■ EXERCISE REQUIREMENTS:
Report back every line from the entries below in which the word "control" occurs.

■ DATASET CONTENT:

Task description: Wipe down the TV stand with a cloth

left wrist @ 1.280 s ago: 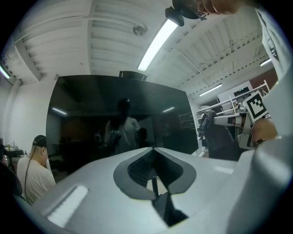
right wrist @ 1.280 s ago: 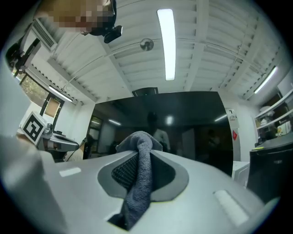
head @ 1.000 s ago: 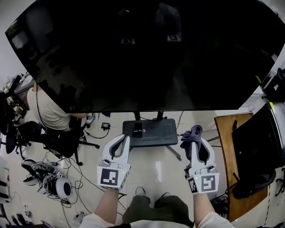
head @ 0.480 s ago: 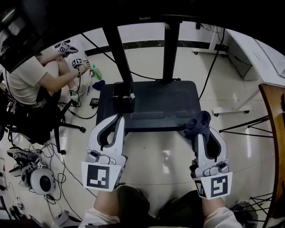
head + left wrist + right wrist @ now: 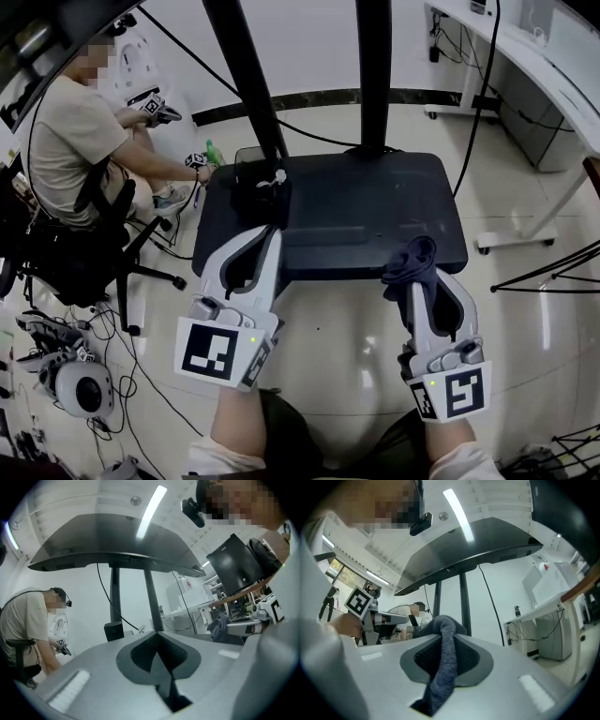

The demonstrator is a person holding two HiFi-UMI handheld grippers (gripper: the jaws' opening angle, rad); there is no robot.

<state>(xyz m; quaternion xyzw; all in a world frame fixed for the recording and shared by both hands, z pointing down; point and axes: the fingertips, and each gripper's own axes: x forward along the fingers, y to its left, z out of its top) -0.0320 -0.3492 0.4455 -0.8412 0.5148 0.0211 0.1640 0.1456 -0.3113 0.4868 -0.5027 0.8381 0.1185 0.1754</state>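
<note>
The left tongs (image 5: pixel 270 234) are pressed together with nothing between them, as the left gripper view shows (image 5: pixel 158 639); their tips point at the front left part of the black base of the TV stand (image 5: pixel 375 202), near a small black box (image 5: pixel 258 187) that stands on it; the right tongs (image 5: pixel 418 279) are clamped on a dark grey-blue cloth (image 5: pixel 408 261), which bunches above their tips over the front right edge of the base; whether the cloth touches the base I cannot tell; two dark poles (image 5: pixel 246 84) rise from the base; a person (image 5: pixel 66 141) sits on a chair at the far left.
</note>
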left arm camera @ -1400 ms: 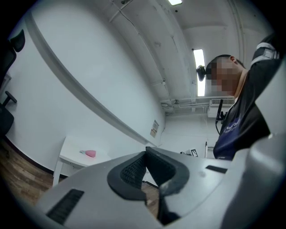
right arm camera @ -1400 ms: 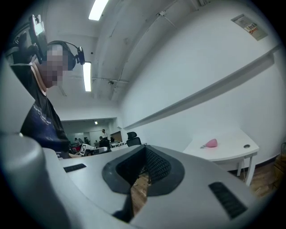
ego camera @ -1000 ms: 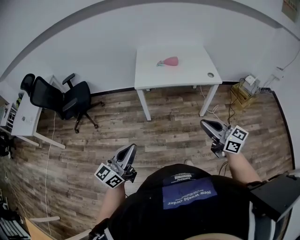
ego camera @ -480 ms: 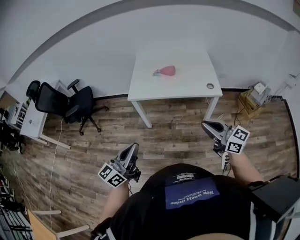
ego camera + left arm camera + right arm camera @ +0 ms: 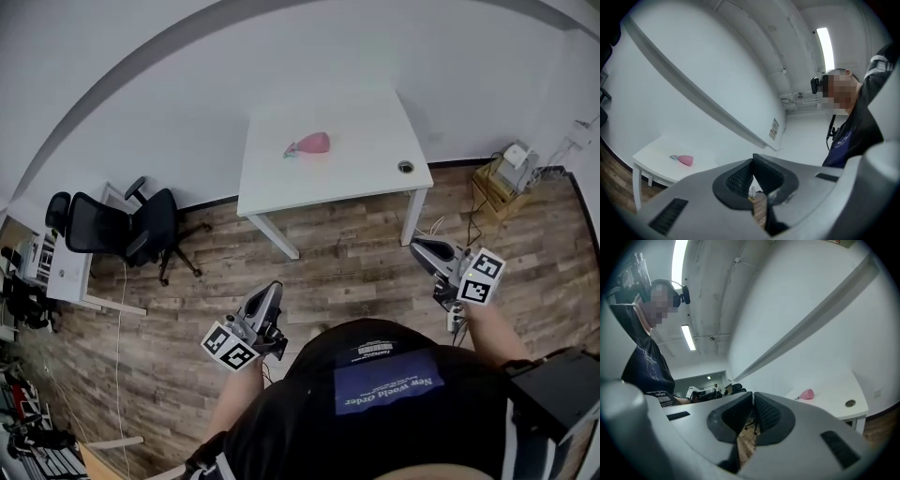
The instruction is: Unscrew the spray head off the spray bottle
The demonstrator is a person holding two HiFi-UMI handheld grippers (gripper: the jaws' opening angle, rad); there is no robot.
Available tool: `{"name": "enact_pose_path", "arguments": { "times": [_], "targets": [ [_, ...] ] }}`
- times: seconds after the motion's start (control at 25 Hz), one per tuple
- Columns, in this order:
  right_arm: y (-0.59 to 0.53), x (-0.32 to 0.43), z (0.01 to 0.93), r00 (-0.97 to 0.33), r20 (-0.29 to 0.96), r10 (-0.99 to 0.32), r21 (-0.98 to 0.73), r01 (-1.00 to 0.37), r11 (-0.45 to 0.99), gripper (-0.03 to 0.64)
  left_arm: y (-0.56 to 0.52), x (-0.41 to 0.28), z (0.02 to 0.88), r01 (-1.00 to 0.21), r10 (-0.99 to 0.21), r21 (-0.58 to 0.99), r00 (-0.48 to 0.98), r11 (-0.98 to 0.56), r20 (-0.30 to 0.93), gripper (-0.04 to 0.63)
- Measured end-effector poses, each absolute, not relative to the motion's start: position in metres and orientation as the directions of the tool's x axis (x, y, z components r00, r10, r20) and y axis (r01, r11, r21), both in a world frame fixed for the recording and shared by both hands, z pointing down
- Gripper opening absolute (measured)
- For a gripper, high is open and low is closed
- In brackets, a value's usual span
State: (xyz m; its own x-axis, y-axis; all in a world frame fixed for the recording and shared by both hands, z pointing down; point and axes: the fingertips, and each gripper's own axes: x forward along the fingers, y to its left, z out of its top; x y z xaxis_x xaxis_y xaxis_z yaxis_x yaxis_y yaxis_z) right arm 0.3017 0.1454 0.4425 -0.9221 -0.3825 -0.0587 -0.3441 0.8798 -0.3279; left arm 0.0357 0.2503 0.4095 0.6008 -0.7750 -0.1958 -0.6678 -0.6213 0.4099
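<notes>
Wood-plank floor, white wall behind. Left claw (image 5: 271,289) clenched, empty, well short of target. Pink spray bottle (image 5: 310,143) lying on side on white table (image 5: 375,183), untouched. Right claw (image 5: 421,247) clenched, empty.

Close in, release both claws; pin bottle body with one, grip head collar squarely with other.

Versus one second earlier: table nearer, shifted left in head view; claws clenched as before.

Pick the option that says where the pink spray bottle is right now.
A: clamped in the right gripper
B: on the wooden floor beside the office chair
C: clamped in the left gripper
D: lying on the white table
D: the pink spray bottle lies on the white table, while the left gripper and the right gripper are both shut on nothing, over the floor short of the table.
</notes>
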Motion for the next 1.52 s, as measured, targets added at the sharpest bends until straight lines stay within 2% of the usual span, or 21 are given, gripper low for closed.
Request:
{"name": "enact_pose_path", "arguments": {
  "times": [0.44,0.64,1.12,1.32,1.52],
  "targets": [
    [0.095,0.274,0.431,-0.863,-0.009,-0.505,-0.27,-0.484,0.832,-0.005,0.163,0.002,0.418,-0.544,-0.666,0.414,0.702,-0.73,-0.252,0.005],
    [0.071,0.222,0.417,-0.842,-0.013,-0.54,-0.25,-0.52,0.817,-0.003,0.125,-0.047,0.407,-0.51,-0.618,0.377,0.74,-0.773,-0.266,0.005],
    [0.021,0.072,0.403,-0.887,-0.022,-0.461,-0.236,-0.444,0.864,-0.003,0.076,-0.175,0.42,-0.504,-0.622,0.395,0.735,-0.768,-0.27,0.005],
    [0.006,0.046,0.409,-0.908,-0.005,-0.418,-0.242,-0.405,0.882,-0.003,0.069,-0.195,0.429,-0.521,-0.647,0.414,0.714,-0.746,-0.267,0.005],
    [-0.022,0.042,0.407,-0.935,-0.056,-0.351,-0.264,-0.325,0.908,-0.003,0.049,-0.191,0.429,-0.548,-0.675,0.424,0.692,-0.721,-0.256,0.005]
  ]
}}
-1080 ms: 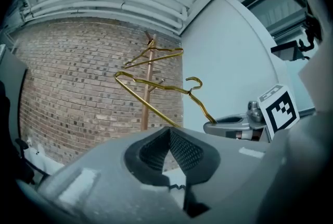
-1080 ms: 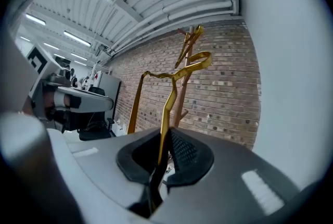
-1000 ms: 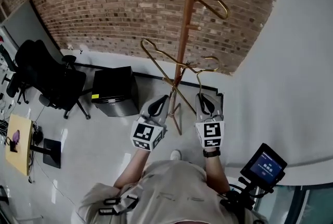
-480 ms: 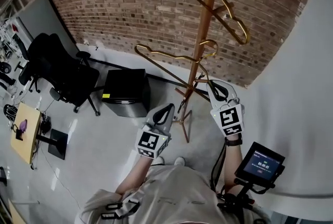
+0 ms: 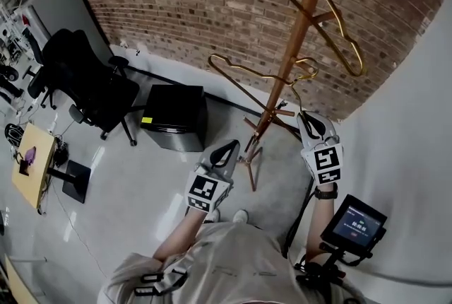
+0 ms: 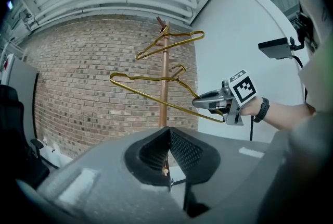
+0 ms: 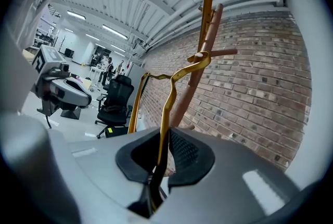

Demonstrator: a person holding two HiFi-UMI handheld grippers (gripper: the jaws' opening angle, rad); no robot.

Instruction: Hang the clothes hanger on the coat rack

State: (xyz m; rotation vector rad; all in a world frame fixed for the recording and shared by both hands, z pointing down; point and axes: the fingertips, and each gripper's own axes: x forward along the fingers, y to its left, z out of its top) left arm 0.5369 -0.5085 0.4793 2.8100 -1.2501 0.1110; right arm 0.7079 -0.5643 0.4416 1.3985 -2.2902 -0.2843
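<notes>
A gold wire hanger hangs by its hook on a side peg of the copper coat rack pole. My right gripper, right of the pole, still has the hanger's wire between its jaws, which are opening. The left gripper view shows this gripper at the hanger's low end. My left gripper is shut and empty, below and left of the pole, apart from the hanger. A second gold hanger hangs higher on the rack.
The brick wall stands behind the rack and a white wall is close on the right. A black office chair and a black cabinet stand to the left. A small screen sits by my right forearm.
My right gripper has swung with the hanger's end from in front of the pole to its right side. The hook now sits at the peg. My left gripper has dropped back a little.
</notes>
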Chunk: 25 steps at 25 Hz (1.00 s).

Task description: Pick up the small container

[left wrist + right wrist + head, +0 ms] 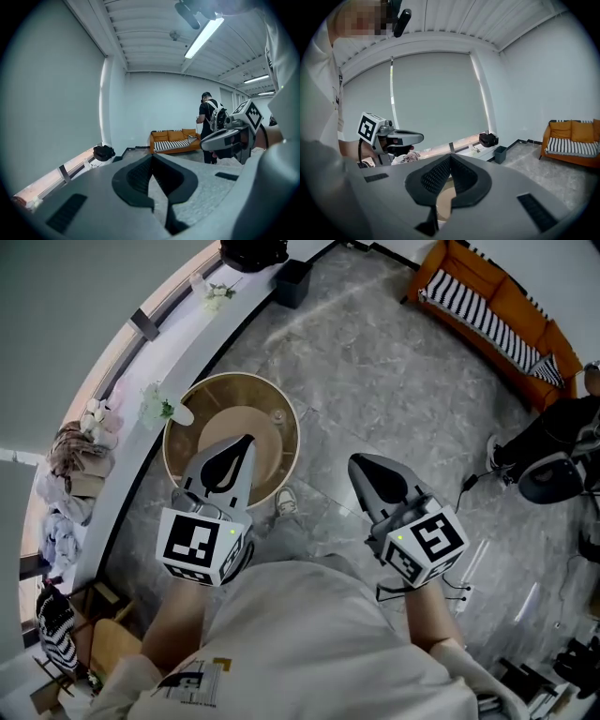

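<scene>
A round wooden table (192, 432) with a raised rim stands by the window sill. On its right side sits a tiny clear object (277, 415), too small to identify. My left gripper (247, 440) hangs over the table's near edge, jaws shut and empty. To the right, my right gripper (353, 461) is over the grey floor, also shut and empty. In the left gripper view the left gripper (152, 157) has its pads together and the right gripper (204, 144) shows beside it. In the right gripper view the right gripper (450, 158) is closed, with the table's wood (445, 201) below.
A long white sill (178, 343) with flowers and a black bag (253, 253) curves along the window. A dark bin (292, 282) stands near it. An orange striped sofa (497, 310) is at the far right. A person in black (208, 126) stands by the sofa. Cables (464, 577) lie on the floor.
</scene>
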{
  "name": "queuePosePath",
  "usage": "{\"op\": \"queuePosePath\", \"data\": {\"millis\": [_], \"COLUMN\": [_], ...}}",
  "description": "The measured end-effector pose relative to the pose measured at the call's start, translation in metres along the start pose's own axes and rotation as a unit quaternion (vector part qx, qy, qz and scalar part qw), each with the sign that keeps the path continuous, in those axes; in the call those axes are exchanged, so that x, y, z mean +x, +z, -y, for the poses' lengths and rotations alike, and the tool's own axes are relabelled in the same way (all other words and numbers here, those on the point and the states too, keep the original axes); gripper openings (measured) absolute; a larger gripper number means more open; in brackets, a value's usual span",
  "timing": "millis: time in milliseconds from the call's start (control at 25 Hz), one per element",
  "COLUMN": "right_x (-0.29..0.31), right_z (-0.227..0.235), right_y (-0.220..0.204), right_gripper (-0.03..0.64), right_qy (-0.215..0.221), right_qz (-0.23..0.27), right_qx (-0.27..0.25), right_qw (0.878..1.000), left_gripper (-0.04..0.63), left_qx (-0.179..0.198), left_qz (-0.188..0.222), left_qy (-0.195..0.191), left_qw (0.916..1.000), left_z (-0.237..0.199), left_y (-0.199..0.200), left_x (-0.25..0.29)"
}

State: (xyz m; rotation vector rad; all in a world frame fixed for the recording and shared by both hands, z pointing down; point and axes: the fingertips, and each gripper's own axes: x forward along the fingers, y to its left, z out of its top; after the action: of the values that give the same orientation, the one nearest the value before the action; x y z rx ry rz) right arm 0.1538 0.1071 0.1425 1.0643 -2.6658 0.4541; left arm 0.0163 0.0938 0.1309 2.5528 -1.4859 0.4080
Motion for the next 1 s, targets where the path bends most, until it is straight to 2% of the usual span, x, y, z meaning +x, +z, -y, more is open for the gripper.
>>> {"op": "queuePosePath", "data": {"millis": [240, 480, 800, 1000], "right_x": [0.059, 0.112, 0.158, 0.180], "right_z": [0.011, 0.022, 0.027, 0.047], "right_y": [0.023, 0.049, 0.056, 0.056], "right_gripper": [0.006, 0.006, 0.006, 0.006], "right_qy": [0.020, 0.022, 0.059, 0.082], "right_qz": [-0.009, -0.003, -0.028, -0.038], "right_qx": [-0.012, -0.021, -0.039, -0.053], "right_qw": [1.000, 1.000, 0.997, 0.995], "left_gripper": [0.008, 0.006, 0.008, 0.008], "left_qx": [-0.020, -0.031, -0.052, -0.049], "left_qz": [-0.004, -0.020, -0.028, -0.035], "left_qy": [0.018, 0.028, 0.055, 0.087], "left_qw": [0.9996, 0.9989, 0.9967, 0.9944], "left_z": [-0.050, -0.096, -0.124, -0.139], "left_y": [-0.003, -0.014, -0.026, -0.036], "left_x": [0.021, 0.039, 0.047, 0.058]}}
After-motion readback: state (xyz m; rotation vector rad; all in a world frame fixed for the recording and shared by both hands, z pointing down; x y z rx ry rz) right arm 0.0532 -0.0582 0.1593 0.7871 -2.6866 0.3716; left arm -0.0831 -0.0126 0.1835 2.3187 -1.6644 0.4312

■ SOLUTION FOR THIS PROBLEM:
- times: seconds after the motion's start (control at 25 Hz), one per tuple
  "timing": "millis: time in milliseconds from the call's start (control at 25 Hz), one per element",

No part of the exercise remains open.